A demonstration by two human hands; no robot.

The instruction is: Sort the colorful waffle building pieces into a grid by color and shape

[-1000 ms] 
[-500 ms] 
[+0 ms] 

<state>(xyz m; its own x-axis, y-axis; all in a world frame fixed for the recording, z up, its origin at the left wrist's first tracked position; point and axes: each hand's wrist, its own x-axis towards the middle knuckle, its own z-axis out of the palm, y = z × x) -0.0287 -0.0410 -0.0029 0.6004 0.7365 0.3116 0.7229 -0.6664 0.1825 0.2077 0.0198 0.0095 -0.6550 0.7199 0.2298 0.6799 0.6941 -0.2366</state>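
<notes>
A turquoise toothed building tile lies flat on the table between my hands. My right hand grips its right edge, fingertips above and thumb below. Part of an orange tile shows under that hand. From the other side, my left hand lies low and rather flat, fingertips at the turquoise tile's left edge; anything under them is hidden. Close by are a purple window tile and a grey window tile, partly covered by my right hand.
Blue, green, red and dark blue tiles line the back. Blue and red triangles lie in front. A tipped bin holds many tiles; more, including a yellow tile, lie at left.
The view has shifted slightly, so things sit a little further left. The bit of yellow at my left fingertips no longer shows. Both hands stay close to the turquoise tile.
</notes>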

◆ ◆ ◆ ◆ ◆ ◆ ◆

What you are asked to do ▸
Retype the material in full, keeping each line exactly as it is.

Reply to the task ▸
A demonstration by two human hands; no robot.

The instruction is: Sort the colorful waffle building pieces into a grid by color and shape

[-1000 ms] 
[-500 ms] 
[+0 ms] 

<state>(xyz m; its own x-axis, y-axis; all in a world frame fixed for the recording, z up, its origin at the left wrist's first tracked position; point and axes: each hand's wrist, its own x-axis towards the middle knuckle, its own z-axis out of the palm, y = z × x) -0.0287 -0.0410 -0.0029 0.6004 0.7365 0.3116 0.7229 -0.6664 0.1825 0.2077 0.0198 0.0095 -0.6550 0.7199 0.2298 0.6799 0.6941 -0.2366</state>
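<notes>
A turquoise toothed building tile lies flat on the table between my hands. My right hand grips its right edge, fingertips above and thumb below. Part of an orange tile shows under that hand. From the other side, my left hand lies low and rather flat, fingertips at the turquoise tile's left edge; anything under them is hidden. Close by are a purple window tile and a grey window tile, partly covered by my right hand.
Blue, green, red and dark blue tiles line the back. Blue and red triangles lie in front. A tipped bin holds many tiles; more, including a yellow tile, lie at left.
The view has shifted slightly, so things sit a little further left. The bit of yellow at my left fingertips no longer shows. Both hands stay close to the turquoise tile.
</notes>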

This brings the exercise to completion.